* Requirement:
Whenever a line in the data holds the string "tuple", pull that line out.

[Dataset excerpts]
***

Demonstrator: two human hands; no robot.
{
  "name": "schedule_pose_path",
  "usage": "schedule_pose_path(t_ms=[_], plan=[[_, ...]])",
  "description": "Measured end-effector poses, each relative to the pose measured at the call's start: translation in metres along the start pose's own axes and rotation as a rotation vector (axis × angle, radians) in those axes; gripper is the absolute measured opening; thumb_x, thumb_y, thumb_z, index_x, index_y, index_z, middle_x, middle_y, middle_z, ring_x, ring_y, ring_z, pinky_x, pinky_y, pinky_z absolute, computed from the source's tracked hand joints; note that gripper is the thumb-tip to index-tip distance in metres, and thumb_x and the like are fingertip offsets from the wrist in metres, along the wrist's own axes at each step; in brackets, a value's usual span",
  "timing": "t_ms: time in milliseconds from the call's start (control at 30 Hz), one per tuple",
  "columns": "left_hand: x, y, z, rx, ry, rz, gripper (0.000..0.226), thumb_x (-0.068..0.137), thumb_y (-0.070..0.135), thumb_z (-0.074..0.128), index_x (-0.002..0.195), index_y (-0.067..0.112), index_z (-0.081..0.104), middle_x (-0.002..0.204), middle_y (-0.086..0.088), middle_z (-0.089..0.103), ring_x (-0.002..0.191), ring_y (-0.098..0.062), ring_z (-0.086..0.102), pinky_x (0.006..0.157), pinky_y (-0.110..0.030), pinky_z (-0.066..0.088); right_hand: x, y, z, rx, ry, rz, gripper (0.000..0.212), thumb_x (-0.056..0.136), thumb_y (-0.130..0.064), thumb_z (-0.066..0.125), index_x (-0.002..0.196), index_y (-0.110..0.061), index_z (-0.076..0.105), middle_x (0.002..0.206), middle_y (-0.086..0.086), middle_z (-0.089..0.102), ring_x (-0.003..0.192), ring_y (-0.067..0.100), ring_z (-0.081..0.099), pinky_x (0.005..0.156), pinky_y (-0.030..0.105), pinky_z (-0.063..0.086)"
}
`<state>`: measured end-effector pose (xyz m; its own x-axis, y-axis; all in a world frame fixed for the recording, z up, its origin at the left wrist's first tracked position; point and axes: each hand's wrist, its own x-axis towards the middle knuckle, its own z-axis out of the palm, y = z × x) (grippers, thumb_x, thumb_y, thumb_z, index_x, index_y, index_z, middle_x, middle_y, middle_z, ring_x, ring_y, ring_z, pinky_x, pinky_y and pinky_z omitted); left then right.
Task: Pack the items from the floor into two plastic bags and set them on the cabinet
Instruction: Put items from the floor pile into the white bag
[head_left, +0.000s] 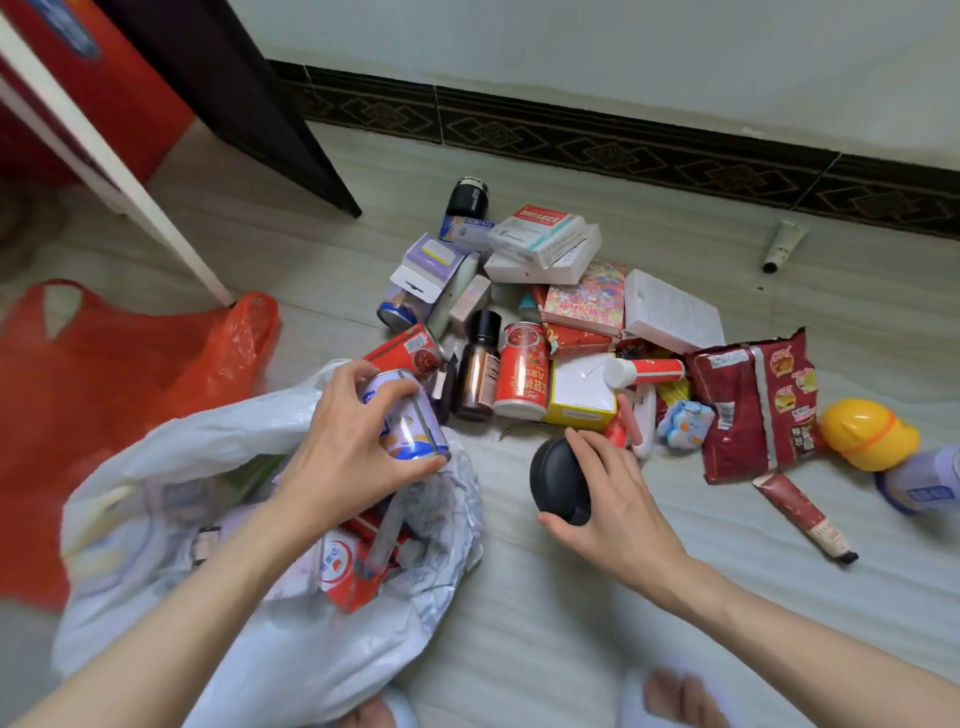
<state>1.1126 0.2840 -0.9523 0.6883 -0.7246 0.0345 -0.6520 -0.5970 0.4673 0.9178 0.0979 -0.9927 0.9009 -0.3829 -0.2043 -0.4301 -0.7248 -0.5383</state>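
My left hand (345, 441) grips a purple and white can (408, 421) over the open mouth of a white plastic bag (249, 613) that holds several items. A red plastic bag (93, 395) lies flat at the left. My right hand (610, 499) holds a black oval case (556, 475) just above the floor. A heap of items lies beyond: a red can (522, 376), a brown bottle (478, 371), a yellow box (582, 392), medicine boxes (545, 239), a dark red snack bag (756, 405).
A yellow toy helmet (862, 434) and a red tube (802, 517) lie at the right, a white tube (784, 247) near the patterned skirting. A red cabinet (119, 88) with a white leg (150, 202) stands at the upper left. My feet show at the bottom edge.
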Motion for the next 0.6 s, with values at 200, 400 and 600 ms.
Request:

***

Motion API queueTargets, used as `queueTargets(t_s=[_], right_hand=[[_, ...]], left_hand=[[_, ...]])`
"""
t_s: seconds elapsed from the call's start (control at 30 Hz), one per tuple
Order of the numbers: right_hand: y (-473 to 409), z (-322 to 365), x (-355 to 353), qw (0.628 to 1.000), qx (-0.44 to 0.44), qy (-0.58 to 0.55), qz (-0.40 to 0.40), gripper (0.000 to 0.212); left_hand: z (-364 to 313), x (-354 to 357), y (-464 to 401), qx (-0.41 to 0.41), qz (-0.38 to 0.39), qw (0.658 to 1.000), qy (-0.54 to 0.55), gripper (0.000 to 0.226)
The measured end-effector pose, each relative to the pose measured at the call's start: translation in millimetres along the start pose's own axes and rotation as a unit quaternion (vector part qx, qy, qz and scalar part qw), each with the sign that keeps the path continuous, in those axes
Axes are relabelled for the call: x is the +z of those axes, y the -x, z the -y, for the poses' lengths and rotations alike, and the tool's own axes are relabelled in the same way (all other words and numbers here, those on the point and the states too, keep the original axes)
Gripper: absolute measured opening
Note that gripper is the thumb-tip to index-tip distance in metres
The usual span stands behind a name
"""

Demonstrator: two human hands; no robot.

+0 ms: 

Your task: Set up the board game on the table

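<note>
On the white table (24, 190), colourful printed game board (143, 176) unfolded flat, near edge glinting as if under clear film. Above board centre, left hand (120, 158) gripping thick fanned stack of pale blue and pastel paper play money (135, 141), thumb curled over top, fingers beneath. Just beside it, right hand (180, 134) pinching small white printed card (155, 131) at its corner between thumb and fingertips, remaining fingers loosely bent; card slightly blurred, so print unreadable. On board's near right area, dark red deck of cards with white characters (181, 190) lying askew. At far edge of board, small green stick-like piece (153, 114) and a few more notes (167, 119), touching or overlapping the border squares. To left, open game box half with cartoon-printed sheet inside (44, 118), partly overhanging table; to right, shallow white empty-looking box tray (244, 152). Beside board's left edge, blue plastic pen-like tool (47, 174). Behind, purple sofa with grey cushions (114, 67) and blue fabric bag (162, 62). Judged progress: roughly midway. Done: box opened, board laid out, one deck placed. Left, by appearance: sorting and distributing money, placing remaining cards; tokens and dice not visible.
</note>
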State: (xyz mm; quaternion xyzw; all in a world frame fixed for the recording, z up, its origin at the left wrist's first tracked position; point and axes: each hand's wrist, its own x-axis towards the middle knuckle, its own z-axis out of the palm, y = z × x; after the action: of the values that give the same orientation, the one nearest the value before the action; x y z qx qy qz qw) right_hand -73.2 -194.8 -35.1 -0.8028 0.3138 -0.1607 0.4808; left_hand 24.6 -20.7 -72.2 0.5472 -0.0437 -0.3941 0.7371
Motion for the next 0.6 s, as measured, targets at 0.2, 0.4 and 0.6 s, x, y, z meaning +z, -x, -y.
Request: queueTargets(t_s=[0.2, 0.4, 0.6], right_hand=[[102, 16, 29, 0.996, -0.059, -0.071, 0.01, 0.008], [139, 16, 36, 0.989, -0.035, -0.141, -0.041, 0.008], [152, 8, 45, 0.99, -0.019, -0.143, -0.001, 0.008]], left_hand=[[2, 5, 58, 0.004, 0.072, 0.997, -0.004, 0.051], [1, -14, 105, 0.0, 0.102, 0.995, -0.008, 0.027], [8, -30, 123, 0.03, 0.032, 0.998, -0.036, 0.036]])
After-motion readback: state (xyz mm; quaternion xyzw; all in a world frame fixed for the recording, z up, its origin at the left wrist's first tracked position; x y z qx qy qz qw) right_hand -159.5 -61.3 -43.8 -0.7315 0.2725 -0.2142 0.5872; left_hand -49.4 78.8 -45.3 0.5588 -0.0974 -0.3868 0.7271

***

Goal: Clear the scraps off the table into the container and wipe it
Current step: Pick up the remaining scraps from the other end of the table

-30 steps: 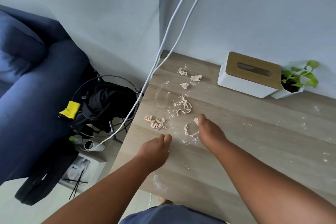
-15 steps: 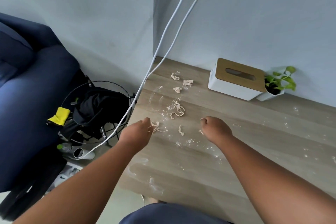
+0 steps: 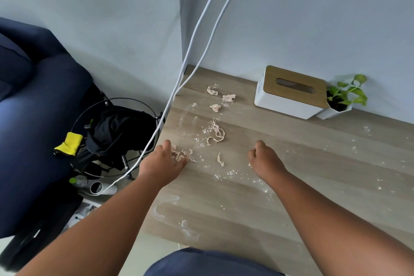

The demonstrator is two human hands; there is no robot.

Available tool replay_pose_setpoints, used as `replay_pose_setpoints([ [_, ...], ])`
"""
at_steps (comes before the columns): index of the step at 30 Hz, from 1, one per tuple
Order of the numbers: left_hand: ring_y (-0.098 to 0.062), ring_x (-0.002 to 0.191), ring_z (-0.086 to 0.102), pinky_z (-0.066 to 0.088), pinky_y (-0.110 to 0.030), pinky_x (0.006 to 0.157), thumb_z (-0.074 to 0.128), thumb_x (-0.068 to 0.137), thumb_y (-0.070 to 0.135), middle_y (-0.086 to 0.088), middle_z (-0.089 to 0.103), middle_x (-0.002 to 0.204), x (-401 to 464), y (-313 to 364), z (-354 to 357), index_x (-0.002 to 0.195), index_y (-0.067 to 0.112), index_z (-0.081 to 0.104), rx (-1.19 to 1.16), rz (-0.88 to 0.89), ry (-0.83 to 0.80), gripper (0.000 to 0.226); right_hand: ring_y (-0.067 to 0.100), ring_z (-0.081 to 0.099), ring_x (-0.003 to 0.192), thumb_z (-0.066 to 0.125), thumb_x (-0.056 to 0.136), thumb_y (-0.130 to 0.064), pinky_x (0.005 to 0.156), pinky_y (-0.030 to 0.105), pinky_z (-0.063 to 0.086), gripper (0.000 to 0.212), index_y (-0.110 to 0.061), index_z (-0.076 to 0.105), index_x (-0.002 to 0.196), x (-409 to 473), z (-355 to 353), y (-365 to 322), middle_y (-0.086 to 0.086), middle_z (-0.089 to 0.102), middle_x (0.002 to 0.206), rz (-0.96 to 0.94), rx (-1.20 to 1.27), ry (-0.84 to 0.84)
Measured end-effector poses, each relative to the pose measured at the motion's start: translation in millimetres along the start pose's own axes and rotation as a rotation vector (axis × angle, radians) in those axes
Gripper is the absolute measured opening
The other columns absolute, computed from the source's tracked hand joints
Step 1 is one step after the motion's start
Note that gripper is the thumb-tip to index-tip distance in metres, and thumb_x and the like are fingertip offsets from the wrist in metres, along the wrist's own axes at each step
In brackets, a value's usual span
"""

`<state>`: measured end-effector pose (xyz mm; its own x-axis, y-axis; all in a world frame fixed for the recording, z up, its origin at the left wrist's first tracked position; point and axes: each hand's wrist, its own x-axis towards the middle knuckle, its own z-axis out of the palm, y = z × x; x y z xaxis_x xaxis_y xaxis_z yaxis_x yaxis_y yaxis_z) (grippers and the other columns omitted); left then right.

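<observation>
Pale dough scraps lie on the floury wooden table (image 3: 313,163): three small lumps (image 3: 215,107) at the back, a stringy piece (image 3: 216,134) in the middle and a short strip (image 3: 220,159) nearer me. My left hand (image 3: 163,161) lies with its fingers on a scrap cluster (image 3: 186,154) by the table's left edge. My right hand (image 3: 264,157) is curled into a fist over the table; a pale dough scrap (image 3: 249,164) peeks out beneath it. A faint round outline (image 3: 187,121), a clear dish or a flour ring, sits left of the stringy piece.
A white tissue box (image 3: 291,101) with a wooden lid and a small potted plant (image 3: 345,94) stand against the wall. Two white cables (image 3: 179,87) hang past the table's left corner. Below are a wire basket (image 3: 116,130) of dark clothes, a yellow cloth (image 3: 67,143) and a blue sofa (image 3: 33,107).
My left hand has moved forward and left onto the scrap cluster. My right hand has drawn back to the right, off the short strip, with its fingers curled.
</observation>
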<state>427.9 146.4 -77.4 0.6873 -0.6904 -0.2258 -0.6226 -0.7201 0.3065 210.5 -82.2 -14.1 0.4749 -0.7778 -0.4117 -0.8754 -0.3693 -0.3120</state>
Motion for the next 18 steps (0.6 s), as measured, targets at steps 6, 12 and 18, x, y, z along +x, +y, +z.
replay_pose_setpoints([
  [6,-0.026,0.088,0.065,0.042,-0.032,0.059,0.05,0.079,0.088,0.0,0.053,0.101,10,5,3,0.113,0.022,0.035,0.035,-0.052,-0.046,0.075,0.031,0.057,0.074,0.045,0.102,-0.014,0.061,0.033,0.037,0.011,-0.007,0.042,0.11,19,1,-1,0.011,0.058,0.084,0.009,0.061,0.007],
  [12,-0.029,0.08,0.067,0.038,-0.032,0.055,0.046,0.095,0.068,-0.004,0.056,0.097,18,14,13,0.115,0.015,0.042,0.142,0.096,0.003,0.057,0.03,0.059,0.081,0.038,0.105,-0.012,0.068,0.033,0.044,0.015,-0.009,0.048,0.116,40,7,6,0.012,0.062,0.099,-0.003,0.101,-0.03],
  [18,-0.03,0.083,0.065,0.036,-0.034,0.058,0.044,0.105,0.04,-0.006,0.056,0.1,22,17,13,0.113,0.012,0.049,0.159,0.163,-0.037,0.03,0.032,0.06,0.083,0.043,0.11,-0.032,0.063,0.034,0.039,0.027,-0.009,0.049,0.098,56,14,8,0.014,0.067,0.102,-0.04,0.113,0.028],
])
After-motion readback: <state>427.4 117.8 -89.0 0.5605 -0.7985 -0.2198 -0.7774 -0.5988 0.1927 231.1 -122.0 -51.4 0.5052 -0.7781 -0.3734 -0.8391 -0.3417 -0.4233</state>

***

* Result of the exercise:
  "timing": "t_ms: time in milliseconds from the call's start (control at 30 Hz), one per tuple",
t_s: seconds elapsed from the call's start (control at 30 Hz), one per tuple
at_steps (comes before the columns): index of the step at 30 Hz, from 1, one per tuple

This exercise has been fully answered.